The basic rule-of-thumb is that in FP programming functions do the same job as objects do in OO-programming. You can call their methods (well, the "call" method anyway) and they respond acording to some encapsulated, internal rules. In particular, every decent FP language out there lets you have "instance variables" in your function with closures / lexical scoping.
var make_OO_style_counter = function(){
return {
counter: 0
increment: function(){
this.counter += 1
return this.counter;
}
}
};
var make_FP_style_counter = function(){
var counter = 0;
return fucntion(){
counter += 1
return counter;
}
};
Now the next question is what do you mean by an interface? One approach is using nominal interfaces (it conforms to the interface if it says it does so) - this one usually depends a lot on what language you are using so lets leave it for latter. The other way to define an interface is the structural way, seeing what parameters thing receive and return. This is the sort of interface you tend to see in dynamic, duck-typed languages and it fits very well with all of FP: an interface is just the types of the input parameters to our functions and the types they return so All functions matching the correct types fit the interface!
Therefore, the most straightforward way of representing an object matching an interface is to simply have a group of functions. You usually get around the uglyness of passing the functions separately by packing them in some sort of record:
var my_blarfable = {
get_name: function(){ ... },
set_name: function(){ ... },
get_id: function(){ ... }
}
do_something(my_blarfable)
Using naked functions or records of functions will go a long way in solving most of your common problems in a "fat-free" manner without tons of boilerplate. If you need something more advanced than that, sometimes languages give you extra features. One example people mentioned is Haskell type classes.

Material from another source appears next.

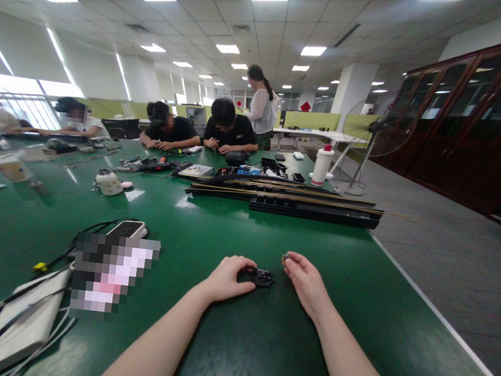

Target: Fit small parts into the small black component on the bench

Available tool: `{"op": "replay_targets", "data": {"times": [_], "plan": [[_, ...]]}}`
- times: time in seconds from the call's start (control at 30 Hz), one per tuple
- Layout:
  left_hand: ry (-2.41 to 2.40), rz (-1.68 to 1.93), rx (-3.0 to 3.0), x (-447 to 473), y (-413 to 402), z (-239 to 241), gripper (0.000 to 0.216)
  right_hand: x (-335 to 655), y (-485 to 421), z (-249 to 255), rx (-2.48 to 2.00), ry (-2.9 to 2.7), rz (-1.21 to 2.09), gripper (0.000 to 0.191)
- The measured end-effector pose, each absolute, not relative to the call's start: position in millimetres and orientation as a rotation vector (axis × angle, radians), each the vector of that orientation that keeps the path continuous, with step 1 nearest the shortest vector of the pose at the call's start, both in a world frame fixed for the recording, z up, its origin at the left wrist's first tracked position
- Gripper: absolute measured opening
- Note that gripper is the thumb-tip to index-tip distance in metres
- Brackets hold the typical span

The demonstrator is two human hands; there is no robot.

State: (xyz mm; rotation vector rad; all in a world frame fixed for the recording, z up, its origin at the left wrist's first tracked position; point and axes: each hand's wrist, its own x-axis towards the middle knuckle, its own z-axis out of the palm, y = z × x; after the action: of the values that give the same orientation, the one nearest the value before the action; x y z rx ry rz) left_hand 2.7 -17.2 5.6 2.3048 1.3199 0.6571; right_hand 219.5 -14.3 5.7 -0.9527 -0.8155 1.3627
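My left hand (pixel 227 277) rests on the green table (pixel 209 231) with its fingers curled around a small black part (pixel 258 277), which lies on the tabletop. My right hand (pixel 304 279) is just to the right of that part, fingers pinched together on a tiny grey piece (pixel 285 256) held at the fingertips. The two hands are a few centimetres apart. Both forearms reach in from the bottom edge of the view.
Long black rails with thin brass rods (pixel 294 200) lie across the table beyond my hands. A white bottle (pixel 322 165) stands further back. A white device with black cables (pixel 22 319) and a phone (pixel 127 229) lie at left. Several people sit at the far end.
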Motion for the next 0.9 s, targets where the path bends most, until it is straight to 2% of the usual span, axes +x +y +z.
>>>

Type classes essentially associate a type with one of those records of functions and lets you write things so the dictionaries are implicit and get automatically passed to inner functions as appropriate.
-- Explicit dictionary version
-- no setters because haskell doesn't like mutable state.
data BlargDict = BlargDict {
blarg_name :: String,
blarg_id :: Integer
}
do_something :: BlargDict -> IO()
do_something blarg_dict = do
print (blarg_name blarg_dict)
print (blarg_id blarg_dict)
-- Typeclass version
class Blargable a where
blag_name :: a -> String
blag_id :: a -> String
do_something :: Blargable a => a -> IO
do_something blarg = do
print (blarg_name blarg)
print (blarg_id blarg)
One important thing to note about typeclasses however is that the dictionaries are associated with the types, and not with the values (like what happens in the dictionary and OO versions). This means you that the type system doesn't let you mix "types" [1]. If you want a list of "blargables" or a binary function taking to blargables then typeclasses will constrain everything to be the same type while the dictionary approach will let you have blargables of different origins (which version is better depends a lot in what you are doing)
[1] There are advanced ways to do "existential types" but its usually not worth the trouble.